Portal | Level: L1: Foundations | Topics: Rack & Stack, Out-of-Band Management, RAID, Server Hardware | Domain: Datacenter & Hardware
Data Center & Dell Server Management - Skill Check¶
Mental model (bottom-up)¶
A data center is a physical building that provides power, cooling, and network to racks of servers. Everything in Kubernetes ultimately runs on physical hardware managed by out-of-band controllers (iDRAC/BMC). Most outages trace back to physical causes: power, cooling, cabling, or hardware failure.
Visual stack¶
[Kubernetes ] Pods, services, ingress, operators
|
[OS + Config Mgmt ] Linux, Ansible, cloud-init
|
[Out-of-Band Mgmt ] iDRAC / BMC — always-on, independent of OS
|
[Firmware ] BIOS/UEFI, PERC (RAID), NIC, iDRAC firmware
|
[Server Hardware ] CPU, DIMMs, disks (SSD/HDD), PSUs, fans
|
[Rack + Network ] Rails, switches (ToR), patch panels, cables
|
[Power + Cooling ] PDUs, UPS, breakers, CRAC/CRAH, containment
|
[Facility ] Building, utility power, generator, fire suppression
Glossary (jargon explained)¶
- BMC - Baseboard Management Controller; tiny computer on the motherboard for remote management
- iDRAC - Dell's BMC implementation (integrated Dell Remote Access Controller)

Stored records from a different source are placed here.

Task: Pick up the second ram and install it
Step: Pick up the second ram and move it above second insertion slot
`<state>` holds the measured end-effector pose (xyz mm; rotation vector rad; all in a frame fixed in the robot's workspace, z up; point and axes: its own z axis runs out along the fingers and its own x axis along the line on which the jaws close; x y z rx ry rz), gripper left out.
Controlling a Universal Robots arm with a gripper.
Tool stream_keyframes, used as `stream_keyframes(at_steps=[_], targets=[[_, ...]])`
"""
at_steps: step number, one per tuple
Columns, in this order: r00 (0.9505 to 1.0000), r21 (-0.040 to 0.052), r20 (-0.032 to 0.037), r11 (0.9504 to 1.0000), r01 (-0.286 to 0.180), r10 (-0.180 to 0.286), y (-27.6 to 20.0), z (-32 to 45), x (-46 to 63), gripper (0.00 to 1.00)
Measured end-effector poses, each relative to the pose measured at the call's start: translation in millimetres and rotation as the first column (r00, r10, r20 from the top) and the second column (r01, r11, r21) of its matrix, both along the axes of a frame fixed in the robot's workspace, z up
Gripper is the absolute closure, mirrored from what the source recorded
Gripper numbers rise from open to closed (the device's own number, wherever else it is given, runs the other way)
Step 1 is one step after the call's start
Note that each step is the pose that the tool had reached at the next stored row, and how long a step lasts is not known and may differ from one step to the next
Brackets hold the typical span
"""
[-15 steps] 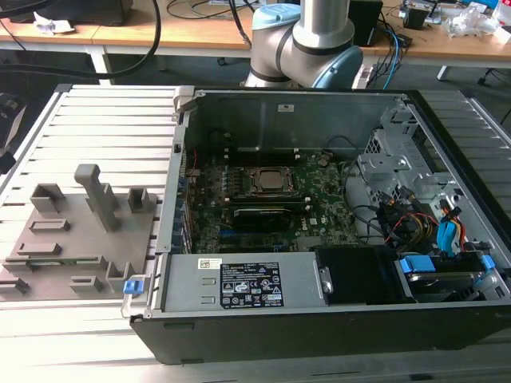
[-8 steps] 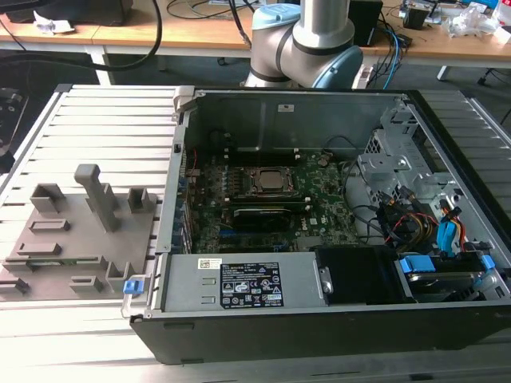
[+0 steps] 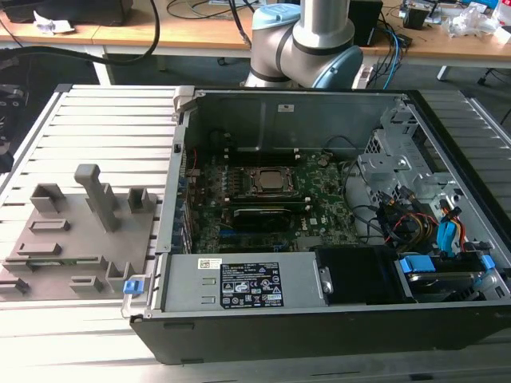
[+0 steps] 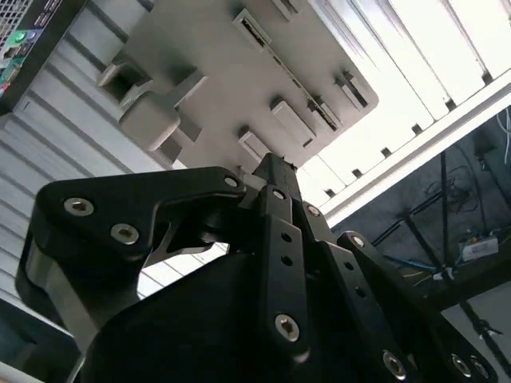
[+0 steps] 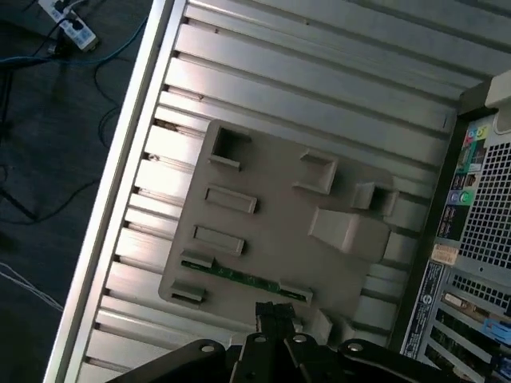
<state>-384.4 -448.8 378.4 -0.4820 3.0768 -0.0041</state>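
Exterior view first, from its left: a grey fixture plate is lying on the ribbed table, carrying several raised holders. Moving right, the open computer case is showing its motherboard, with the processor socket in the middle and a long black module sitting just beside it. The robot arm is rising behind the case.

In the first wrist view the second ram is resting on that plate, a thin green stick with its ends sitting in two small brackets and its middle span lying bare. The gripper is hovering near one end of the stick, apart from it. Its jaws are looking pressed together, with nothing between them.

The stick is looking light, stiff and flat, so weight is hardly mattering, but it is also thin and likely fragile. Bending it or squeezing the chips is risking damage, and the smooth board faces are probably offering little friction. The free middle span, between the brackets, is looking like the best place to take hold, pinching across the two flat faces near the upper edge. That is keeping the contact edge untouched and the load balanced along its length.
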Motion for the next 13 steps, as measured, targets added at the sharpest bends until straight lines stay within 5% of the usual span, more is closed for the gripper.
stream_keyframes(at_steps=[3, 9, 13], targets=[[0.9951, 0.0000, 0.0000, 0.9951, -0.099, 0.099, 0.0, 0.0, 0.0, 0.89], [0.9813, 0.0000, 0.0000, 0.9813, -0.193, 0.193, 0.0, 0.0, 0.0, 0.89], [0.9506, 0.0000, 0.0000, 0.9506, -0.310, 0.310, 0.0, 0.0, 0.0, 0.89]])
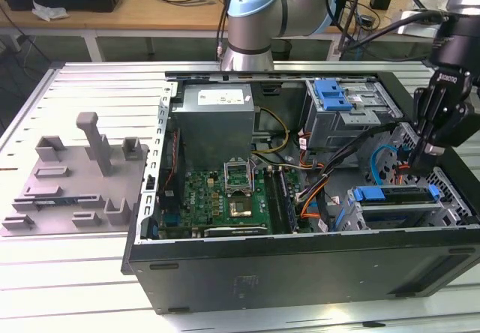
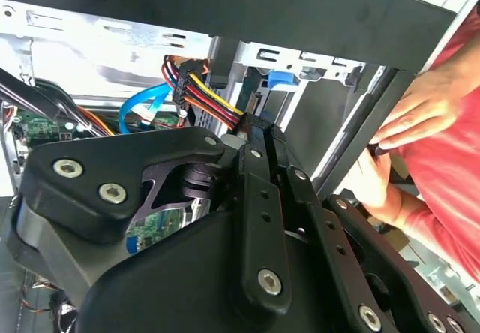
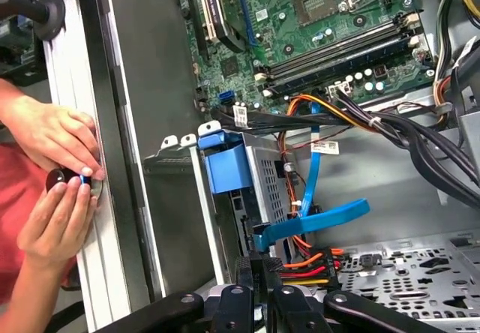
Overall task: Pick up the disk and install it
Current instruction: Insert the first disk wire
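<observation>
Currently, the open computer case (image 1: 300, 277) lies on its side on the slotted metal desk (image 1: 75, 273). Reading the exterior view as a dial centred on the green motherboard (image 1: 225, 198): the grey box with a white sticker (image 1: 217, 115) stands at twelve o'clock, the grey cage with a blue latch (image 1: 337, 100) sits between one and two o'clock, and a grey moulded fixture (image 1: 75, 175) lies on the desk at nine o'clock. The disk (image 1: 397, 196) is at three o'clock, lying in the lower drive bay (image 1: 452, 202). In the first wrist view the disk (image 3: 225, 169) shows blue-edged at the mouth of that bay.

My gripper (image 1: 415, 162) hangs inside the case between two and three o'clock, close above the disk and not holding it. In both wrist views I see the gripper (image 2: 262, 129) (image 3: 259, 262) with its fingers drawn together. The tips are at a bundle of red, yellow and black power leads (image 2: 206, 97) (image 3: 311, 262); whether they pinch the plug I cannot tell. A flat blue cable (image 3: 322, 220) curves just beside those leads. Outside the case wall, a person's hands (image 3: 52, 134) are at the desk's rail, closed around a small dark object (image 3: 58, 178).
</observation>
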Controlling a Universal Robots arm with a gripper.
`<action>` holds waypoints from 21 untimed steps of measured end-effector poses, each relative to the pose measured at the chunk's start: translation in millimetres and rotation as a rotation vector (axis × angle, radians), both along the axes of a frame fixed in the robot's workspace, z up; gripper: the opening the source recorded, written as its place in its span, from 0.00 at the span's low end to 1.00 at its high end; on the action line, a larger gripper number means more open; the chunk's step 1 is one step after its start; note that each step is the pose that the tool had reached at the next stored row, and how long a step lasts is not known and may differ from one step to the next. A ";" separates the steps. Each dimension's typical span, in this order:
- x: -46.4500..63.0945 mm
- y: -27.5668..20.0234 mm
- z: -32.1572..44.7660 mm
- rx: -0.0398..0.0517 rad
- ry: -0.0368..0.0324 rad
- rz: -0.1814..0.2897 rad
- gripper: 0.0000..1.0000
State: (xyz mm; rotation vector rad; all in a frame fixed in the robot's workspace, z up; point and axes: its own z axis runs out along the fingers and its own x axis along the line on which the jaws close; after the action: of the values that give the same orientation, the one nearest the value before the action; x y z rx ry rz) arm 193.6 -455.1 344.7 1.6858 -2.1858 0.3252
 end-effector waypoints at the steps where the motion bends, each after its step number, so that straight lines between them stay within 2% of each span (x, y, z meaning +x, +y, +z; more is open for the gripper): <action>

- Redfish - Modern REST API standard for server management (replaces IPMI)
- IPMI - Older binary protocol for BMC communication (UDP port 623)
- RACADM - Dell's CLI tool for iDRAC management
- SEL - System Event Log; hardware event history stored in BMC non-volatile memory
- SCP - Server Configuration Profile; XML/JSON export of entire server config
- PERC - PowerEdge RAID Controller; Dell's hardware RAID controller
- OME - OpenManage Enterprise; Dell's fleet management console
- PXE - Preboot Execution Environment; network boot protocol (DHCP + TFTP)

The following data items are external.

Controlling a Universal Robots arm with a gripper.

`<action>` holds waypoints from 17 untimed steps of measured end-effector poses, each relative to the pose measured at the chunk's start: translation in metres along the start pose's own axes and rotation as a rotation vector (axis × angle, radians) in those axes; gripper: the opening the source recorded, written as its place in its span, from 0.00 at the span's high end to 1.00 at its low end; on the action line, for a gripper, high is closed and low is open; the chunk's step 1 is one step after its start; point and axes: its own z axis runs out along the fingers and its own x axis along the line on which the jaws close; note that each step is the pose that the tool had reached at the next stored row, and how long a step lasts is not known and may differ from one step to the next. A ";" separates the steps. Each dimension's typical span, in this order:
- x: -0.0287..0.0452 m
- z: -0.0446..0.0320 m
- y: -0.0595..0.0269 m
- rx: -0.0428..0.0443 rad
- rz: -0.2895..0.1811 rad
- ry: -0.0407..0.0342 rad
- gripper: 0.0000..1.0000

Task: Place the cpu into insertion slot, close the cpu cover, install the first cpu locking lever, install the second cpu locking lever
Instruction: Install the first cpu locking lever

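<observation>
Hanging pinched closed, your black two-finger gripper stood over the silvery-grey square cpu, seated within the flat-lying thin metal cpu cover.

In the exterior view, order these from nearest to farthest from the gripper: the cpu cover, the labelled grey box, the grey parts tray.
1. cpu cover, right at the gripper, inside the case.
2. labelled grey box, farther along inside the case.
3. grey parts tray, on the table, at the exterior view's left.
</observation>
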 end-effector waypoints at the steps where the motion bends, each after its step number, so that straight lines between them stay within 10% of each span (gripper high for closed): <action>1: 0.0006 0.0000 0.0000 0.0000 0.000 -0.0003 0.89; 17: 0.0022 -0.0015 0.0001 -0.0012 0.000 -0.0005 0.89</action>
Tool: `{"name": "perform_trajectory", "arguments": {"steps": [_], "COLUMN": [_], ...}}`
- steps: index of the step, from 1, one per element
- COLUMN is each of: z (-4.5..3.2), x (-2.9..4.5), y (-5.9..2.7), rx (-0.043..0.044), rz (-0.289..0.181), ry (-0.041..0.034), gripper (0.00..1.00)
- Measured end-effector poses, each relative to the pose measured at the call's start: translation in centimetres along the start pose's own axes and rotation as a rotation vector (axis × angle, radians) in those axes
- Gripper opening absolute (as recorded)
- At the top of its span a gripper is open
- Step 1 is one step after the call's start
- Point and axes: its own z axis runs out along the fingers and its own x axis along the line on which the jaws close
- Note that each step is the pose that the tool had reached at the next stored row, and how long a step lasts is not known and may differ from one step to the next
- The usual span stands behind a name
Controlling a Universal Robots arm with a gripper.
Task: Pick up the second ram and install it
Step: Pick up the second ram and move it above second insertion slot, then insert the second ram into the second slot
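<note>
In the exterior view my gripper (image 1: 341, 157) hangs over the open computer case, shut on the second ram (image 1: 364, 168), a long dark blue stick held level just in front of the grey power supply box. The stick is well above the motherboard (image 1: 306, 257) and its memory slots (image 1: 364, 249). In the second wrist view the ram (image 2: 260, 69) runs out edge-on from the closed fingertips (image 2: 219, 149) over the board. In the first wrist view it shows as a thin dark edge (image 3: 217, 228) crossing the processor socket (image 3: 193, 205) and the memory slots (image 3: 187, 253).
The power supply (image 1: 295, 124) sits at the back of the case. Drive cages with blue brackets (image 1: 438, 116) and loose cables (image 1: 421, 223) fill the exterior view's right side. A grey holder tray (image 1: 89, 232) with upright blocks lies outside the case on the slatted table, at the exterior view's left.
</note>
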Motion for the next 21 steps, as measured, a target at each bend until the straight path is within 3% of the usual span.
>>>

- PDU - Power Distribution Unit; distributes power to servers in a rack
- UPS - Uninterruptible Power Supply; battery backup for clean shutdown / generator start
- CRAC/CRAH - Computer Room Air Conditioner/Handler; data center cooling units
- ToR - Top-of-Rack; switch placement at the top of each rack
- EoR - End-of-Row; centralized switch placement at the row end
- DAC - Direct Attach Copper; short-range cable for server-to-switch (1-7m)
- ASHRAE - Sets temperature/humidity guidelines for data centers
- CMDB - Configuration Management Database; asset/relationship tracking system
- ECC - Error-Correcting Code memory; detects and corrects single-bit errors
- NIST 800-88 - Standard for media sanitization (disk wipe procedures)
Core internals you should actually know¶
- iDRAC is always on — it has its own power, CPU, and NIC. It works even when the server OS is down or the server won't POST.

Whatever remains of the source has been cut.